■ Problem statement
Return each record verbatim, images excluded.

■ Data extract
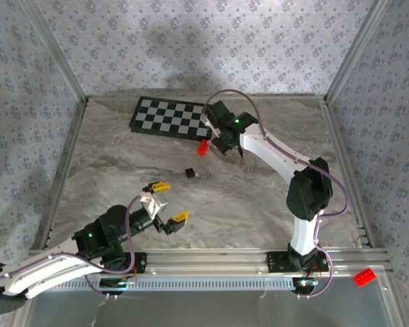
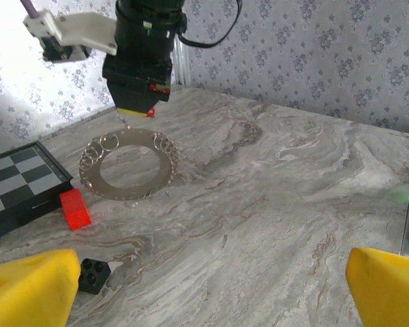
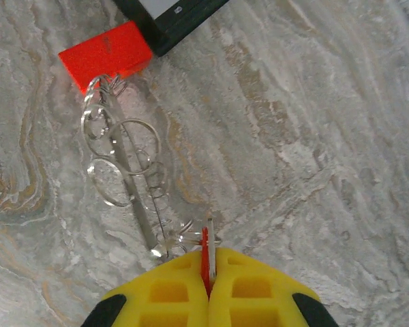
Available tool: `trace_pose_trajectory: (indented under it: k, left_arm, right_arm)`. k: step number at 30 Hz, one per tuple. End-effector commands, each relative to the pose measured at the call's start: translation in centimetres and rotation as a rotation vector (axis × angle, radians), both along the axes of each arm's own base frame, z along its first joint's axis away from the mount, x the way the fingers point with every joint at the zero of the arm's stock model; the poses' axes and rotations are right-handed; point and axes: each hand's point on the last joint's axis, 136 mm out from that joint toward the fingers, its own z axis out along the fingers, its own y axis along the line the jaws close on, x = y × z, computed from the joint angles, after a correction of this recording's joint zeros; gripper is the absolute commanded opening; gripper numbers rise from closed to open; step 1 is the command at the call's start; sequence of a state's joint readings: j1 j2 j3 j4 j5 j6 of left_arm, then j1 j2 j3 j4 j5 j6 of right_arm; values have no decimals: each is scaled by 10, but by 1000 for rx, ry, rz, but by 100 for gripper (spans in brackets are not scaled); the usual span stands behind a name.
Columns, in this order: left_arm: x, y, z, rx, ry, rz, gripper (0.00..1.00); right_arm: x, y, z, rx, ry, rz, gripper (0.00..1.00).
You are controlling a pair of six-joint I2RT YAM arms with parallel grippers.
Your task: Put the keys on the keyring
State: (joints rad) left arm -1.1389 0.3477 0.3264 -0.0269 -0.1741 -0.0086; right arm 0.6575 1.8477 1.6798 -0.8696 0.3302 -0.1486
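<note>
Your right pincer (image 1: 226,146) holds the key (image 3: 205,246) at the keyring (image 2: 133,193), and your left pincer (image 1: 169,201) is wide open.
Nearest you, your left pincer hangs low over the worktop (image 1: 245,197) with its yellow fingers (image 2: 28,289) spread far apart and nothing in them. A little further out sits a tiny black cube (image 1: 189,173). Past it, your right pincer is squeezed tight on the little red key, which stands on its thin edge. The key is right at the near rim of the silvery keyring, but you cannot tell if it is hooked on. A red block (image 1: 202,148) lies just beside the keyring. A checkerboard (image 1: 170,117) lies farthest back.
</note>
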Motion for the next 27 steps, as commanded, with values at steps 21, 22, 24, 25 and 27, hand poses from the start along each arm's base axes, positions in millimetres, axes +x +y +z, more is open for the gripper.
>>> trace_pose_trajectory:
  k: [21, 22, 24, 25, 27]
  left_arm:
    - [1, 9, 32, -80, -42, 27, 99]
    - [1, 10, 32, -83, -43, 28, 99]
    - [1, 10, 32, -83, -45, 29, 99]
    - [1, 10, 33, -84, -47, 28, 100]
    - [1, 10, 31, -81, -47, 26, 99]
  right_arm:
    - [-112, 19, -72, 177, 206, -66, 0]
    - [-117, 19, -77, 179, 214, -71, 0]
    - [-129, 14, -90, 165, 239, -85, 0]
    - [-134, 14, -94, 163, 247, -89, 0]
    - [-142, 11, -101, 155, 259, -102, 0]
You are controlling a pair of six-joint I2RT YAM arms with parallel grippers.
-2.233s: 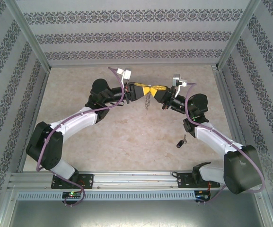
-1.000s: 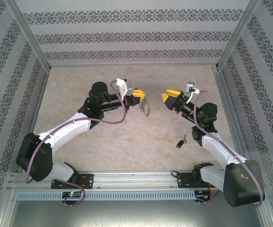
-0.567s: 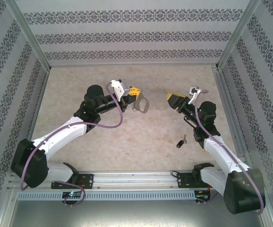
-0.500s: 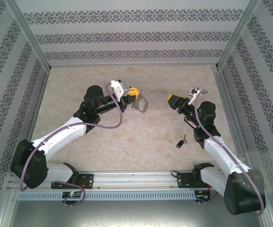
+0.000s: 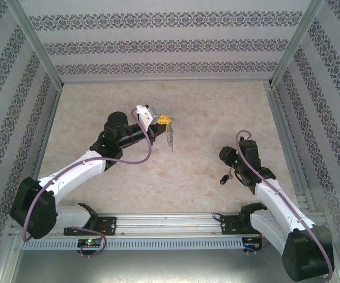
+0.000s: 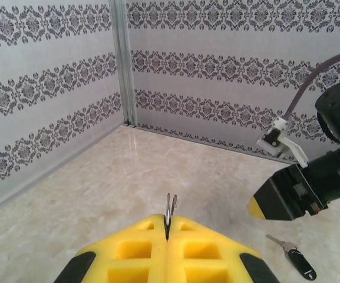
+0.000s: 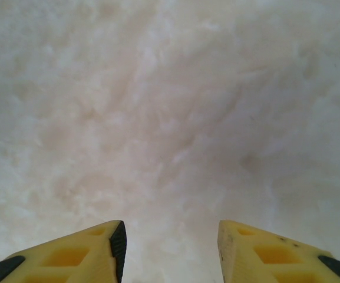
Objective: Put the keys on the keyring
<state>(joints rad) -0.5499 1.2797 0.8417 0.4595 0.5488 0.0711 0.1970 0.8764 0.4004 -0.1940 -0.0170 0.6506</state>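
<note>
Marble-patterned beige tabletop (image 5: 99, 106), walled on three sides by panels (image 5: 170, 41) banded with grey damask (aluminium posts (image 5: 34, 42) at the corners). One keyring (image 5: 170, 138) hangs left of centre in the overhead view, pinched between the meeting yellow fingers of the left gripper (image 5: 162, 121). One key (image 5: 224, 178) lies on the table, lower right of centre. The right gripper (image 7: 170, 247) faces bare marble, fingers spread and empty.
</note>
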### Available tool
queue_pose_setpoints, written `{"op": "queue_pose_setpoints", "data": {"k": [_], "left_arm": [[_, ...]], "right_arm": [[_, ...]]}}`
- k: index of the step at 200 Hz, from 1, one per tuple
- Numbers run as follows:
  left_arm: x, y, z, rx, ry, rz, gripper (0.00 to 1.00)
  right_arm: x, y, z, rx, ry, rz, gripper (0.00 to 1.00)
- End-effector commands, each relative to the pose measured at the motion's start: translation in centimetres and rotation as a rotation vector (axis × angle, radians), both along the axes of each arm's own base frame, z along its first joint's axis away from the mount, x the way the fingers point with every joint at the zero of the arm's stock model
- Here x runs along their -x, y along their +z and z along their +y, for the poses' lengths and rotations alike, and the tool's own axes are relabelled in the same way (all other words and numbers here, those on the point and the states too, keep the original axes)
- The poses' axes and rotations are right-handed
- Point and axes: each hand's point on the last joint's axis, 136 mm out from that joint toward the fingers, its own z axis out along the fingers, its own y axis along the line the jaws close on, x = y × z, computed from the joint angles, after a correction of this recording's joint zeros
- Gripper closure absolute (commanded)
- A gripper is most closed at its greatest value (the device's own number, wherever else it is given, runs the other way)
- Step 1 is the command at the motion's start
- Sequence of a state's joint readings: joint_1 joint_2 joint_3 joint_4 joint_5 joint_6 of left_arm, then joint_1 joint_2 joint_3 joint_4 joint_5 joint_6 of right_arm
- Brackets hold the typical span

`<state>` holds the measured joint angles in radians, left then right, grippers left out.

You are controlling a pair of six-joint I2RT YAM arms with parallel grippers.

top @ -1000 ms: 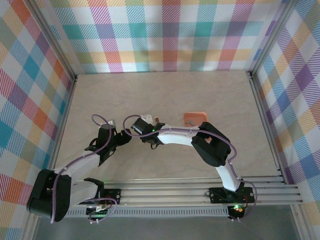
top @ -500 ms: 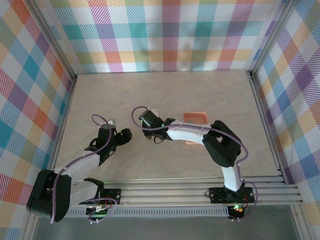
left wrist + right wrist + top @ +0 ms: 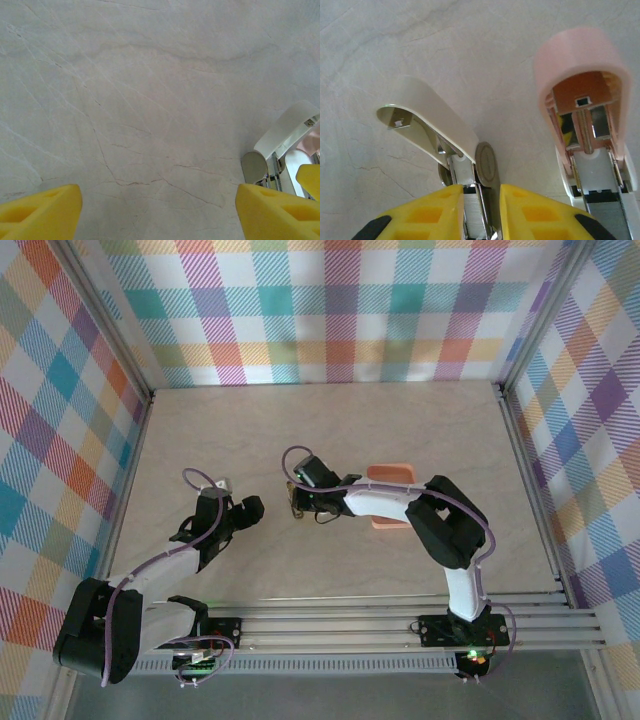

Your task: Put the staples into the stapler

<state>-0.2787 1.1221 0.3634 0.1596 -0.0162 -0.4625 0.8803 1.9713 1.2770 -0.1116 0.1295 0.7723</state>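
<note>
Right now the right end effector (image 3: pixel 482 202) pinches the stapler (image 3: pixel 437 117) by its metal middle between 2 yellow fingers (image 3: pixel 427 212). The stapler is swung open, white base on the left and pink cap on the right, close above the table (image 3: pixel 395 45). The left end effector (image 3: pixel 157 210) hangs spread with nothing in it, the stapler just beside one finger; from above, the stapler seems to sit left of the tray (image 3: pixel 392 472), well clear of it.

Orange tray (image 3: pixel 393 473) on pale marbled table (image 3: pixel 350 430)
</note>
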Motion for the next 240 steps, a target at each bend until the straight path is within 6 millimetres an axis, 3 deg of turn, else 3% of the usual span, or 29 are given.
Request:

■ Response
Available tool: `trace_pose_trajectory: (indented under it: k, left_arm, right_arm)`. k: step number at 30 Hz, one per tuple. End-effector commands, each relative to the pose measured at the call's start: translation in centimetres and rotation as a rotation vector (axis × angle, radians), both along the axes of each arm's own base frame, z along its first joint's axis away from the mount, x the way the fingers point with every joint at the zero of the arm's stock model; the poses' axes and rotations are right-handed; point and axes: each hand's point on the last joint's axis, 136 mm out from that joint toward the fingers, its own z axis out along the fingers, its own y axis along the line the jaws close on, x = y × z, computed from the joint angles, after a correction of this recording's joint zeros; gripper is the absolute commanded opening; gripper numbers rise from closed to open; step 1 is the command at the call's start; sequence of a state's joint readings: j1 j2 j3 j4 j5 j6 of left_arm, then j1 j2 j3 j4 j5 j6 of right_arm; values have no decimals: each is scaled by 10, but by 1000 for rx, ry, rz, but by 100 for gripper (spans in brackets are not scaled); the usual span stands behind a name.
Columns, in this order: left_arm: x, y, z, rx, ry, rz, gripper (0.00..1.00); right_arm: x, y, z, rx, ry, rz, gripper (0.00..1.00).
You are controlling a pair of six-joint I2RT YAM arms with parallel grippers.
Your task: Put the keys on the keyring
State: (joints rad) left arm -1.1389 0.3477 0.3264 -0.0269 -0.1741 -0.0086; right arm 0.6575 1.8477 1.6798 -0.8696 0.3302 -0.1486
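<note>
Your right pincer (image 1: 226,146) holds the key (image 3: 205,246) at the keyring (image 2: 133,193), and your left pincer (image 1: 169,201) is wide open.
Nearest you, your left pincer hangs low over the worktop (image 1: 245,197) with its yellow fingers (image 2: 28,289) spread far apart and nothing in them. A little further out sits a tiny black cube (image 1: 189,173). Past it, your right pincer is squeezed tight on the little red key, which stands on its thin edge. The key is right at the near rim of the silvery keyring, but you cannot tell if it is hooked on. A red block (image 1: 202,148) lies just beside the keyring. A checkerboard (image 1: 170,117) lies farthest back.
</note>
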Motion for the next 27 steps, as commanded, with values at steps 21, 22, 24, 25 and 27, hand poses from the start along each arm's base axes, positions in millimetres, axes +x +y +z, more is open for the gripper.
>>> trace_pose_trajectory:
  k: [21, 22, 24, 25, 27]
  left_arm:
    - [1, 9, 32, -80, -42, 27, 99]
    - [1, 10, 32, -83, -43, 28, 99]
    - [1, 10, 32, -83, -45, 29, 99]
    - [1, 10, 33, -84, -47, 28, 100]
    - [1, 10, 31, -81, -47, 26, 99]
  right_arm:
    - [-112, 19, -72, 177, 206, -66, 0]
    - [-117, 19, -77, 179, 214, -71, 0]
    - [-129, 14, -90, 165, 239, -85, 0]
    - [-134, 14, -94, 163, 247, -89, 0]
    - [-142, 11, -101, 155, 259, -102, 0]
You are controlling a pair of six-joint I2RT YAM arms with parallel grippers.
-2.233s: 
-1.000s: 
-0.567s: 
-0.500s: 
+0.000s: 
+0.000s: 
+0.000s: 
Objective: Put the keys on the keyring
<state>(joints rad) -0.5499 1.2797 0.8417 0.4595 0.5488 0.0711 0.1970 0.8764 0.4004 -0.1940 -0.0170 0.6506</state>
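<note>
Marble-patterned beige tabletop (image 5: 99, 106), walled on three sides by panels (image 5: 170, 41) banded with grey damask (aluminium posts (image 5: 34, 42) at the corners). One keyring (image 5: 170, 138) hangs left of centre in the overhead view, pinched between the meeting yellow fingers of the left gripper (image 5: 162, 121). One key (image 5: 224, 178) lies on the table, lower right of centre. The right gripper (image 7: 170, 247) faces bare marble, fingers spread and empty.
</note>
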### Available tool
queue_pose_setpoints, written `{"op": "queue_pose_setpoints", "data": {"k": [_], "left_arm": [[_, ...]], "right_arm": [[_, ...]]}}`
- k: index of the step at 200 Hz, from 1, one per tuple
- Numbers run as follows:
  left_arm: x, y, z, rx, ry, rz, gripper (0.00 to 1.00)
  right_arm: x, y, z, rx, ry, rz, gripper (0.00 to 1.00)
- End-effector commands, each relative to the pose measured at the motion's start: translation in centimetres and rotation as a rotation vector (axis × angle, radians), both along the axes of each arm's own base frame, z along its first joint's axis away from the mount, x the way the fingers point with every joint at the zero of the arm's stock model
- Here x runs along their -x, y along their +z and z along their +y, for the poses' lengths and rotations alike, and the tool's own axes are relabelled in the same way (all other words and numbers here, those on the point and the states too, keep the original axes)
- The poses' axes and rotations are right-handed
- Point and axes: each hand's point on the last joint's axis, 136 mm out from that joint toward the fingers, its own z axis out along the fingers, its own y axis along the line the jaws close on, x = y × z, computed from the joint angles, after a correction of this recording's joint zeros
- Gripper closure absolute (commanded)
- A gripper is most closed at its greatest value (the device's own number, wherever else it is given, runs the other way)
- Step 1 is the command at the motion's start
- Sequence of a state's joint readings: joint_1 joint_2 joint_3 joint_4 joint_5 joint_6 of left_arm, then joint_1 joint_2 joint_3 joint_4 joint_5 joint_6 of right_arm
- Brackets hold the typical span

`<state>` holds the measured joint angles in radians, left then right, grippers left out.

You are controlling a pair of six-joint I2RT YAM arms with parallel grippers.

top @ -1000 ms: 
top @ -500 ms: 
left wrist + right wrist + top @ +0 ms: 

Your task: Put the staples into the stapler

<state>-0.2787 1.1221 0.3634 0.1596 -0.0162 -0.4625 0.8803 1.9713 1.2770 -0.1116 0.1295 0.7723</state>
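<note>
Right now the right end effector (image 3: pixel 482 202) pinches the stapler (image 3: pixel 437 117) by its metal middle between 2 yellow fingers (image 3: pixel 427 212). The stapler is swung open, white base on the left and pink cap on the right, close above the table (image 3: pixel 395 45). The left end effector (image 3: pixel 157 210) hangs spread with nothing in it, the stapler just beside one finger; from above, the stapler seems to sit left of the tray (image 3: pixel 392 472), well clear of it.

Orange tray (image 3: pixel 393 473) on pale marbled table (image 3: pixel 350 430)
</note>
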Motion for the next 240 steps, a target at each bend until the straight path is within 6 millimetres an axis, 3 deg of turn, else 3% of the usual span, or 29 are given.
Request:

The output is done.